Le révolutionnaire aurait sans doute été surpris de voir des installations audacieuses des quatre coins de la planète débarquer dans son musée, le musée Lénine, à deux pas de la place Rouge.
Mais les Moscovites, surtout les plus jeunes, apprécient cette occasion unique de découvrir le travail d’artistes contemporains russes ou étrangers.
« 3.000 billets ont été vendus en deux jours rien qu’au Musée Lénine », se réjouit Iara Boubnova, l’un des six commissaires de la biennale. « Le public de l’art contemporain à Moscou n’est peut-être pas très nombreux, mais il est passionné. Et le but était aussi d’attirer l’attention internationale sur Moscou comme une scène d’art ».

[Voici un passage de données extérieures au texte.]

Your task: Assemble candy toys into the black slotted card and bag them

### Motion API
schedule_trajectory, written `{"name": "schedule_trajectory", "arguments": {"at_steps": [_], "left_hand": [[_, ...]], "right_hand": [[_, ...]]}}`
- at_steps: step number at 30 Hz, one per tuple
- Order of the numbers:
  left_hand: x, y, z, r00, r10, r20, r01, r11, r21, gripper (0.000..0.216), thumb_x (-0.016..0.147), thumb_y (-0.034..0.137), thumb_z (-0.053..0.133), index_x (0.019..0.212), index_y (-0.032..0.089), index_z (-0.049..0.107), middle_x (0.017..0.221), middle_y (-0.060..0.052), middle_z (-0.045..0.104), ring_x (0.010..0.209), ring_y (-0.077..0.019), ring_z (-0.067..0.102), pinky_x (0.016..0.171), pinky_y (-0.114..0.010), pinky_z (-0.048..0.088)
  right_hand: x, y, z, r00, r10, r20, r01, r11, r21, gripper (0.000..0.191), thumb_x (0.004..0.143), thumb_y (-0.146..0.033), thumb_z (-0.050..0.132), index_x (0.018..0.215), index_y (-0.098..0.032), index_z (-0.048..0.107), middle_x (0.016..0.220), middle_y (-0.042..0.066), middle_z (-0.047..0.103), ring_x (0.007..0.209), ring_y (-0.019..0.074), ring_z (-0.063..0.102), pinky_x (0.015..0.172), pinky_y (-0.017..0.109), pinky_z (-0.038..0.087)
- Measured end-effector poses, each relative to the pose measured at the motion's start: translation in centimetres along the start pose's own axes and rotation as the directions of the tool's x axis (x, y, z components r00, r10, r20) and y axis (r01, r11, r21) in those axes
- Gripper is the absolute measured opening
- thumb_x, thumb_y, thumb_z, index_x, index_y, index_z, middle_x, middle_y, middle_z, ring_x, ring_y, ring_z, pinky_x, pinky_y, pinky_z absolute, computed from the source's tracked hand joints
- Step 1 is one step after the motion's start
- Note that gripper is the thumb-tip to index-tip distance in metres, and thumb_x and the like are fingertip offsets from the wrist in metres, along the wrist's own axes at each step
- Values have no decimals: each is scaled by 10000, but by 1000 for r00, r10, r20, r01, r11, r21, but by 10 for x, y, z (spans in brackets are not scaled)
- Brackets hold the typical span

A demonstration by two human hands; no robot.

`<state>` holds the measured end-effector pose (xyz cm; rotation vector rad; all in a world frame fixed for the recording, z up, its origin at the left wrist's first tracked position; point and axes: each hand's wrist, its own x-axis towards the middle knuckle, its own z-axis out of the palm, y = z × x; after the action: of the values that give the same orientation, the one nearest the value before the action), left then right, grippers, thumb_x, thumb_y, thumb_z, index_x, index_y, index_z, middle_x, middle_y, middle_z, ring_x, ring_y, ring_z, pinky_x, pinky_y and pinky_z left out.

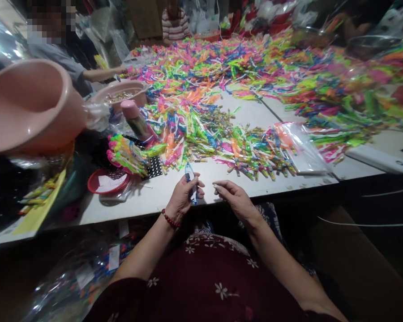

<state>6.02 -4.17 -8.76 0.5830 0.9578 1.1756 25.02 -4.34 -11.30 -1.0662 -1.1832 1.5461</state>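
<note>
My left hand (184,192) is closed around a slim blue-and-white plastic piece (190,175), held upright between thumb and fingers; a red bead bracelet is on that wrist. To its right, my right hand (234,197) is apart from it, with thumb and fingertips pinched together. Whether a small pale thing sits in that pinch I cannot make out. Just beyond both hands, a row of bright bundled plastic pieces (251,154) with short patterned ends lies along the white table (218,179).
A large heap of colourful pieces (201,67) covers the table's far side. At left are a pink tub (27,107), a pink-capped bottle (137,118) and a red dish (102,181). Clear bags (304,150) and a white power strip (376,158) lie right. Other people sit around.
</note>
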Motion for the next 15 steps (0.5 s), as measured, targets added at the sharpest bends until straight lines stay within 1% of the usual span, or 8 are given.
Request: {"name": "schedule_trajectory", "arguments": {"at_steps": [2,3,6,8,10,12,13,15], "left_hand": [[-4,-1,-3,999,-22,38,20,998,64,535,760,538,760,1078,158,559,660,22,643,444,-108,581,426,-207,474],[-5,-1,-5,998,-37,56,32,996,88,531,776,566,736,1065,156,563,647,23,637,434,-109,578,412,-202,468],[-9,-1,-10,989,-79,122,63,989,134,452,797,510,742,980,126,591,721,-12,672,505,-105,633,483,-197,530],[-11,-2,-12,974,-117,194,84,981,172,413,810,450,748,975,102,601,775,-43,697,534,-104,657,515,-187,548],[-13,-3,-15,946,-167,278,108,970,216,443,819,409,748,1092,107,573,798,-57,715,501,-121,661,468,-192,537],[-14,-4,-16,907,-217,362,136,962,235,540,826,377,743,1244,146,492,842,-65,733,457,-142,655,405,-203,513],[-15,-4,-17,887,-234,398,148,961,234,578,833,365,736,1294,168,450,872,-68,738,447,-147,654,388,-205,506],[-16,-3,-17,851,-260,457,167,958,234,593,853,349,717,1335,189,412,907,-71,738,439,-143,652,375,-197,498]], "right_hand": [[-1,0,1,1000,2,21,-2,1000,14,328,825,-462,753,1053,-227,735,832,7,656,727,133,522,690,261,428],[-2,0,1,1000,0,28,-1,1000,21,320,829,-456,754,1054,-229,738,834,8,659,725,132,520,688,262,423],[-4,-3,1,999,-4,39,2,999,54,300,831,-443,760,1052,-241,748,821,2,656,710,128,514,688,268,412],[-6,-6,1,999,-6,40,3,998,67,287,828,-436,765,1049,-251,758,828,0,659,717,128,523,703,274,413],[-7,-10,1,999,-16,41,13,998,58,276,826,-431,767,1042,-259,768,850,3,673,747,136,545,724,279,419],[-7,-14,-1,998,-36,49,34,998,43,268,818,-427,773,1031,-264,774,872,7,689,794,148,570,752,283,429],[-7,-15,-3,997,-45,57,42,998,37,263,813,-423,779,1024,-266,774,882,6,695,812,152,580,762,284,433],[-7,-17,-6,996,-52,72,50,998,28,247,803,-411,791,1001,-266,769,901,2,704,831,153,592,783,285,441]]}}
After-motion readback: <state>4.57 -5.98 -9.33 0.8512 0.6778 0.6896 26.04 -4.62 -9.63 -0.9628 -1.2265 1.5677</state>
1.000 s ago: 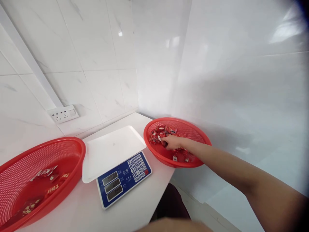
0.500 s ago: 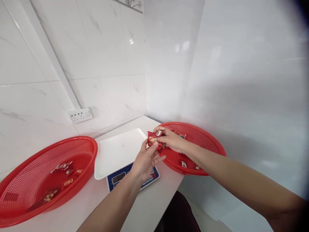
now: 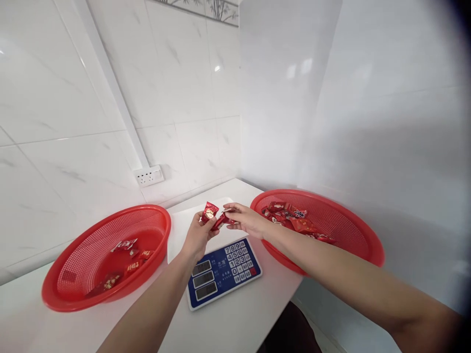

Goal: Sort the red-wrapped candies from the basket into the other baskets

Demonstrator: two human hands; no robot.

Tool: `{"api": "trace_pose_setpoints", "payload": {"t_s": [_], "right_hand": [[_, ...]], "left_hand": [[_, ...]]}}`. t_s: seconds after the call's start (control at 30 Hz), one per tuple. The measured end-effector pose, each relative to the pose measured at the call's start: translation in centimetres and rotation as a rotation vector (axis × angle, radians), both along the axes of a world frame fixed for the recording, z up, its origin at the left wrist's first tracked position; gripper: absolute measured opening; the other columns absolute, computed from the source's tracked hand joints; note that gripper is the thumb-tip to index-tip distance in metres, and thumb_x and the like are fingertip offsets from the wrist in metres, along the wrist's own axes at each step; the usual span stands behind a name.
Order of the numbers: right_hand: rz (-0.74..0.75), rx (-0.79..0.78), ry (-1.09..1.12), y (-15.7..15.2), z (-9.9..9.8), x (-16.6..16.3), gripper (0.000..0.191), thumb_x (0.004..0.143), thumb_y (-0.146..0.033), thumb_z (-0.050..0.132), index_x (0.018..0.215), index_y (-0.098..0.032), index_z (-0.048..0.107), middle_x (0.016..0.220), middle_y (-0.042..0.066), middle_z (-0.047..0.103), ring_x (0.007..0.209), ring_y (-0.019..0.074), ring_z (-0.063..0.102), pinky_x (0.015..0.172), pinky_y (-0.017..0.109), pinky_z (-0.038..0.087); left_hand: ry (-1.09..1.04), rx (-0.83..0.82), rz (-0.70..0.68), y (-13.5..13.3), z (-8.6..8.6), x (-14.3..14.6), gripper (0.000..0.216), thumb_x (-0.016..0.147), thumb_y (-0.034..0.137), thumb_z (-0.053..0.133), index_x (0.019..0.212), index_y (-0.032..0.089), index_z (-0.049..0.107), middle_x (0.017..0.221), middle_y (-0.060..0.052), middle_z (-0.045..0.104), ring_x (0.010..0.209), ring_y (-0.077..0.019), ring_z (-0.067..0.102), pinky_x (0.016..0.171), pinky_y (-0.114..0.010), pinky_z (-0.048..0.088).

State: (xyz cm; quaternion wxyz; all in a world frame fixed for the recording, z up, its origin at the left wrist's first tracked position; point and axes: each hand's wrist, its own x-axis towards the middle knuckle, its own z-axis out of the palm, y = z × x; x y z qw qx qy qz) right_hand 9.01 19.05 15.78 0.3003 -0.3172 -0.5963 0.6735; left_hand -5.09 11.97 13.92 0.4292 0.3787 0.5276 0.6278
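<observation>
My left hand (image 3: 197, 236) and my right hand (image 3: 246, 219) meet above the white tray (image 3: 175, 235) of a blue electronic scale (image 3: 222, 271). The left hand pinches a red wrapped candy (image 3: 209, 212) between thumb and fingers. The right hand's fingers are closed on another red candy (image 3: 224, 220) just beside it. A red mesh basket (image 3: 353, 230) at the right holds several red candies (image 3: 290, 216). A second red mesh basket (image 3: 88, 294) at the left holds a few red candies (image 3: 127, 244).
Everything stands on a white counter (image 3: 239, 314) in a corner of white tiled walls. A white power socket (image 3: 148, 176) sits on the left wall behind the scale. The counter's front edge runs below the right basket, which overhangs it.
My right hand left the right basket with candies and moved left over the scale tray. My left hand came up and took hold of one candy. The view shifted left.
</observation>
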Motion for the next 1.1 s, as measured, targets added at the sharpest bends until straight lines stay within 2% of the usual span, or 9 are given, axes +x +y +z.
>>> {"api": "trace_pose_setpoints", "payload": {"t_s": [0.1,0.23,0.33,0.47,0.63,0.8,0.9,0.97,1.1], "right_hand": [[-0.033,0.064,-0.126,0.4,-0.4,-0.9,0.014,0.089,-0.024,0.048,0.102,-0.021,0.052,0.086,0.001,0.060,0.058,0.0041,0.056,0.052,0.015,0.046],[-0.003,0.132,-0.279,1.2,-1.0,-1.6,0.021,0.088,-0.037,0.048,0.092,-0.018,0.055,0.057,-0.003,0.057,0.034,0.0036,0.039,0.034,0.015,0.028],[0.043,0.169,-0.390,1.6,-1.3,-2.0,0.024,0.087,-0.039,0.049,0.083,-0.016,0.056,0.046,-0.004,0.055,0.030,0.0045,0.036,0.032,0.016,0.024],[0.093,0.162,-0.484,1.9,-1.2,-2.4,0.030,0.090,-0.038,0.044,0.075,-0.015,0.056,0.043,-0.003,0.054,0.030,0.0052,0.035,0.031,0.017,0.022],[0.122,0.098,-0.493,2.0,-0.8,-2.7,0.033,0.092,-0.039,0.038,0.077,-0.014,0.056,0.049,-0.001,0.056,0.031,0.0050,0.035,0.032,0.017,0.020],[0.104,0.083,-0.457,1.9,-0.8,-2.4,0.032,0.089,-0.042,0.042,0.078,-0.016,0.055,0.050,-0.001,0.056,0.032,0.0048,0.035,0.032,0.017,0.018],[0.077,0.092,-0.442,2.1,-1.2,-2.3,0.027,0.084,-0.044,0.050,0.085,-0.018,0.055,0.052,-0.001,0.058,0.033,0.0050,0.036,0.033,0.017,0.020],[0.045,0.105,-0.430,2.3,-1.6,-2.2,0.028,0.082,-0.043,0.054,0.097,-0.019,0.054,0.056,-0.001,0.060,0.034,0.0054,0.038,0.034,0.016,0.022],[-0.028,0.146,-0.393,2.5,-2.0,-2.0,0.054,0.080,-0.040,0.057,0.127,-0.022,0.036,0.066,-0.001,0.063,0.044,0.0073,0.047,0.038,0.016,0.030]], "left_hand": [[0.131,-0.036,0.055,-0.2,-0.1,-2.2,0.027,0.076,0.026,0.060,0.096,0.018,0.044,0.075,0.000,0.060,0.054,-0.0076,0.058,0.045,-0.015,0.042],[0.352,-0.066,0.119,-0.4,-0.4,-4.3,0.028,0.075,0.029,0.061,0.097,0.020,0.048,0.069,0.004,0.055,0.041,-0.0058,0.051,0.036,-0.015,0.034],[0.494,-0.095,0.144,-0.3,-0.8,-5.1,0.027,0.073,0.029,0.063,0.096,0.022,0.051,0.066,0.005,0.054,0.038,-0.0058,0.048,0.035,-0.016,0.035],[0.599,-0.137,0.154,0.3,-1.5,-5.7,0.024,0.074,0.028,0.061,0.095,0.022,0.052,0.061,0.005,0.054,0.039,-0.0078,0.047,0.036,-0.017,0.036],[0.636,-0.146,0.132,1.1,-1.9,-5.6,0.023,0.078,0.032,0.058,0.098,0.021,0.051,0.063,0.004,0.055,0.040,-0.0080,0.047,0.039,-0.018,0.036],[0.675,-0.122,0.101,1.3,-1.8,-5.4,0.023,0.077,0.035,0.059,0.096,0.022,0.057,0.052,0.007,0.050,0.036,-0.0082,0.045,0.043,-0.020,0.035],[0.684,-0.117,0.100,1.2,-1.5,-5.5,0.031,0.074,0.034,0.062,0.103,0.023,0.057,0.048,0.008,0.050,0.036,-0.0096,0.046,0.047,-0.021,0.035],[0.669,-0.124,0.107,1.2,-1.3,-5.7,0.033,0.073,0.035,0.063,0.103,0.023,0.057,0.046,0.009,0.049,0.036,-0.0099,0.046,0.047,-0.022,0.035],[0.590,-0.165,0.116,1.2,-0.8,-5.9,0.026,0.075,0.040,0.059,0.090,0.019,0.059,0.047,0.007,0.048,0.034,-0.0088,0.045,0.041,-0.021,0.032]]}}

Et le programme est copieux: outre l’exposition phare « Dialectique de l’espoir » au musée Lénine, dépoussiéré pour l’occasion après douze années de fermeture, plus d’une trentaine de lieux exposent l’avant-garde des artistes russes, ou des artistes de renom comme le vidéaste américain Bill Viola, le Russe Ilia Kabakov ou le Français Christian Boltanski, qui se sont vu offrir des expositions particulières, sans compter une multitude de projets off.